The most commonly cited school choice review, by economists Cecilia Rouse and Lisa Barrow, declares that it will focus on the evidence from existing experimental studies but then leaves out four such studies (three of which reported positive choice effects) and includes one study that was non-experimental (and found no significant effect of choice).  A more recent summary, by Epple, Romano, and Urquiola, selectively included only 48% of the empirical private school choice studies available in the research literature.  Greg Forster’s Win-Win report from 2013 is a welcome exception and gets the award for the school choice review closest to covering all of the studies that fit his inclusion criteria – 93.3%.

Survey Says: School Choice Improves Student Performance

The meta-analysis found that, on average, participating in a school choice program improves student test scores by about 0.27 standard deviations in reading and 0.15 standard deviations in math. In laymen’s terms, these are “highly statistically significant, educationally meaningful achievement gains of several months of additional learning from school choice.”

Interestingly, the positive results appeared to be larger for the programs in developing countries rather than the United States, especially in reading. That might stem from a larger gap in quality between government-run and private schools in the developing world. In addition, American students who lost the voucher lotteries “often found other ways to access school choices.” For example, in Washington, D.C., 12% of students who lost the voucher lottery still managed to enroll in a private school, and 35% enrolled in a charter school, meaning barely more than half of the “control group” attended their assigned district school.

The meta-analysis also found larger positive results from publicly funded rather than privately funded programs. The authors note that public finding “could be a proxy for the voucher amount” because the publicly funded vouchers were worth significantly more, on average, than the privately funded scholarships. The authors suggest that parents who are “relieved of an additional financial burden… might therefore be more likely to keep their chid enrolled in a private school long enough to realize the larger academic benefits that emerge after three or more years of private schooling.” Moreover, the higher-value vouchers are more likely to “motivate a higher-quality population of private schools to participate in the voucher program.” The authors also note that differences in accountability regulations may play a role.

The Benefits of Choice and Competition

The benefits of school choice are not limited to participating students. Last month, Wolf and Anna J. Egalite of North Carolina State University released a review of the research on the impact of competition on district schools. Although it is impossible to conduct a random-assignment study on the effects of competition (as much as some researchers would love to force different states to randomly adopt different policies in order to measure the difference in effects, neither the voters nor their elected representatives are so keen on the idea), there have been dozens of high-quality studies addressing this question, and a significant majority find that increased competition has a positive impact on district school performance: 

Thirty of the 42 evaluations of the effects of school-choice competition on the performance of affected public schools report that the test scores of all or some public school students increase when schools are faced with competition.
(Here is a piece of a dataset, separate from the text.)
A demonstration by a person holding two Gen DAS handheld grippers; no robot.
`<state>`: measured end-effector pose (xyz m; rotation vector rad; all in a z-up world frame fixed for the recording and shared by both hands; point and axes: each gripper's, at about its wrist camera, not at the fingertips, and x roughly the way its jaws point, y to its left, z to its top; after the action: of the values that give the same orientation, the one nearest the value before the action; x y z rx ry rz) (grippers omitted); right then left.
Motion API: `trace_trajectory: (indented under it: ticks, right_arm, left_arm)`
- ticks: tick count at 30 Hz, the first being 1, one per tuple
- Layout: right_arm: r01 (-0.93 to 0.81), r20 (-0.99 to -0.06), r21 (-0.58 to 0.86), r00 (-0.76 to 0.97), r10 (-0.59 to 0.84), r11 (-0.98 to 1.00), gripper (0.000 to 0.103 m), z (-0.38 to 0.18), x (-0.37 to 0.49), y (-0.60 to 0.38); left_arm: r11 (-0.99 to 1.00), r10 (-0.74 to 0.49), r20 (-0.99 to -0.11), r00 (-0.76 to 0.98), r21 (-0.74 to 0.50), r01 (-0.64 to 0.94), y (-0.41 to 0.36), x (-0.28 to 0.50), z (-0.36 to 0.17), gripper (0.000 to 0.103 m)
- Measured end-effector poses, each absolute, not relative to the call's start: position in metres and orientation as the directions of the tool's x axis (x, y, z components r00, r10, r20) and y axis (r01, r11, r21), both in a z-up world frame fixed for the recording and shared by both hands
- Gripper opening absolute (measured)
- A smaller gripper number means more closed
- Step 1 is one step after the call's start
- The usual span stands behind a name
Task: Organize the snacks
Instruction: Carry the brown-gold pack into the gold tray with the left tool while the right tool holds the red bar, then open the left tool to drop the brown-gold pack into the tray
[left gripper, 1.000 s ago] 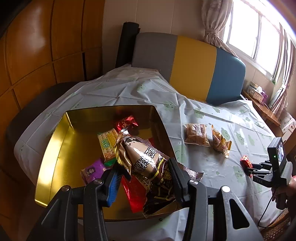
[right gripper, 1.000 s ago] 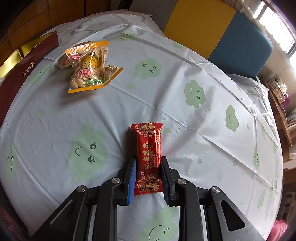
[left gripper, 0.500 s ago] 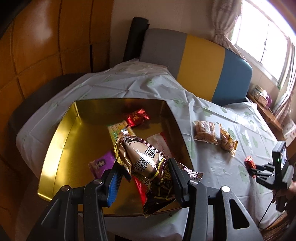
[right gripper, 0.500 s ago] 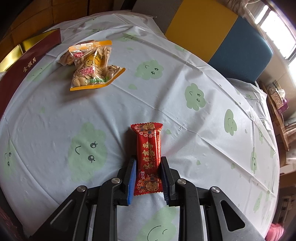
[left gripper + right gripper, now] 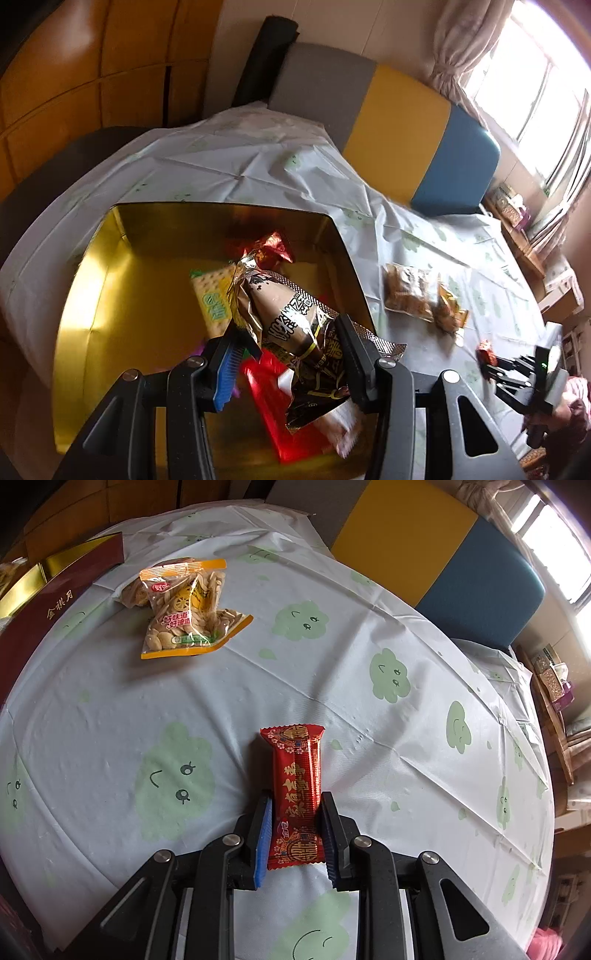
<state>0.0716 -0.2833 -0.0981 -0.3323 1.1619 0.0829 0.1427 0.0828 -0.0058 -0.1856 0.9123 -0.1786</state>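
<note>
Round desk (image 5: 221, 701) under a pale cloth printed with green smiling clouds, creased in fold lines. Far side: a padded bench back (image 5: 399, 110) in grey, yellow and blue; wood panelling to the left, a bright curtained window (image 5: 535, 81) to the right. Left gripper (image 5: 288, 354) above the gold tray (image 5: 85, 295) at the desk's left, fingers clamped on a gold-and-brown snack bag (image 5: 288, 314); below it in the tray, a red foil pack, a cracker pack and a red-wrapped sweet. Right gripper (image 5: 295, 834) low over the near cloth, fingers closed tight on a red snack bar (image 5: 297, 786). Farther left, beside the tray's maroon wall: an orange-edged nut packet (image 5: 184, 609) overlapping a second clear packet.
</note>
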Motion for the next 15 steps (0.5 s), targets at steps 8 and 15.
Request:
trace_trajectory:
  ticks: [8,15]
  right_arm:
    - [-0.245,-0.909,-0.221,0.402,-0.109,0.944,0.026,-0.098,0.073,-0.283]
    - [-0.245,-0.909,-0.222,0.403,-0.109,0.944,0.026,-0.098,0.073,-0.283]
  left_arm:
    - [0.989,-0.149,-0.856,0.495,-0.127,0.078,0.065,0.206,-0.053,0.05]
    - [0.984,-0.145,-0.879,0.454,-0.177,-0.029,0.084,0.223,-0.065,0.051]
Improvement in the performance of district schools appear to be especially large when competition spikes but otherwise, is quite modest in scale.

In other words, the evidence suggests that when district schools know that their students have other options, they take steps to improve. This is exactly what economic theory would predict. Monopolists are slow to change while organizations operating in a competitive environment must learn to adapt or they will perish.

On Designing School Choice Policies

Of course, not all school choice programs are created equal. Wolf and Egalite offer several wise suggestions to policymakers based on their research. Policymakers should “encourage innovative and thematically diverse schools” by crafting legislation that is “flexible and thoughtful enough to facilitate new models of schooling that have not been widely implemented yet.” We don’t know what education will look like in the future, so our laws should be platforms for innovations rather than constraints molded to the current system.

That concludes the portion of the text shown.